Problem statement: Beginning with the first line of the entries below, quote each line until you reach and include the line with "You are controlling".

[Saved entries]

>>>

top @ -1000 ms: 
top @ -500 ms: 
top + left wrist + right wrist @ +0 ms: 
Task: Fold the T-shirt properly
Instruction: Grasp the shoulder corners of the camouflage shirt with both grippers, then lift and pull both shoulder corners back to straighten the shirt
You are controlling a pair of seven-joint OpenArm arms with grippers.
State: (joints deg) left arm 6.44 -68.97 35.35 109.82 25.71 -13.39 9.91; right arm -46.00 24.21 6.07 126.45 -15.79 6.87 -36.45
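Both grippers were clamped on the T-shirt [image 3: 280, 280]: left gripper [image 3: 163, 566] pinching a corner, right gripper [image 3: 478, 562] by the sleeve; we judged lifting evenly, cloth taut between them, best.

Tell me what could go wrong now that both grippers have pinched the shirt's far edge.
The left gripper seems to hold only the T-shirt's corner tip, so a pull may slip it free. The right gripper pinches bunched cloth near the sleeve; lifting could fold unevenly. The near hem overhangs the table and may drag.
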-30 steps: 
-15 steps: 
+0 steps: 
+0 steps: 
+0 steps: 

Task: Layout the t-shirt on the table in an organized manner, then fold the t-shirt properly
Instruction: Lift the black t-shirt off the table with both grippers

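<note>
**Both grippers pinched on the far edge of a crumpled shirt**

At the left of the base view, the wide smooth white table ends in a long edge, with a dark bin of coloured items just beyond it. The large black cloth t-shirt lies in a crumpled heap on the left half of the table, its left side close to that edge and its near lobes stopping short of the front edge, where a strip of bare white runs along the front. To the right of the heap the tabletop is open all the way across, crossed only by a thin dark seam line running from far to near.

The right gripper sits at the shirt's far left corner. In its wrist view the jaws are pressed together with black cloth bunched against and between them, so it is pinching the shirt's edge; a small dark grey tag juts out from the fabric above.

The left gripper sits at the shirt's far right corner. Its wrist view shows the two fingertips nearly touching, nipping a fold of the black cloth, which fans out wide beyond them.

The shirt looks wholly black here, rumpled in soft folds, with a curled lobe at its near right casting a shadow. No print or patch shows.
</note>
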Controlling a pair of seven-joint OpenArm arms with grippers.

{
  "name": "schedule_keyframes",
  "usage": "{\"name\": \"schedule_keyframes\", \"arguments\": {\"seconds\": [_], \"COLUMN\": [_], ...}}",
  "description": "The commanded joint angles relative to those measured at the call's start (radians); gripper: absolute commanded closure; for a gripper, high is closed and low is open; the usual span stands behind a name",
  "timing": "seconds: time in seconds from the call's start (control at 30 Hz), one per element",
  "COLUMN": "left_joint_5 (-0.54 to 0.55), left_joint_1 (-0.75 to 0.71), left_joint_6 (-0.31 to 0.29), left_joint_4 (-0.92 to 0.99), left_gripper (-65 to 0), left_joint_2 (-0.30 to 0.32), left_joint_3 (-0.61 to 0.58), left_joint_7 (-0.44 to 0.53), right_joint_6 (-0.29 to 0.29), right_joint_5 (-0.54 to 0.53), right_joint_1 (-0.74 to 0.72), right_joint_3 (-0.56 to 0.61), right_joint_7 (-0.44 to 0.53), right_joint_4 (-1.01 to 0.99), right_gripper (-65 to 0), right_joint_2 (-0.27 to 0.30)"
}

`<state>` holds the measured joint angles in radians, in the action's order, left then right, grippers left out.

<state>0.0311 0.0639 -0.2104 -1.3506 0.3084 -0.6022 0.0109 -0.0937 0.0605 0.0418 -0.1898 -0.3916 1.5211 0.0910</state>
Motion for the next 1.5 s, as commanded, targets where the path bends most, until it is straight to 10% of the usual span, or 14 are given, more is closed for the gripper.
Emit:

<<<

Solution to this task:
top @ -1000 ms: 
top @ -500 ms: 
top + left wrist + right wrist @ +0 ms: 
Task: Fold the T-shirt properly
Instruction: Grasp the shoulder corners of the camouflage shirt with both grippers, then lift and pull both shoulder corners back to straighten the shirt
You are controlling a pair of seven-joint OpenArm arms with grippers.

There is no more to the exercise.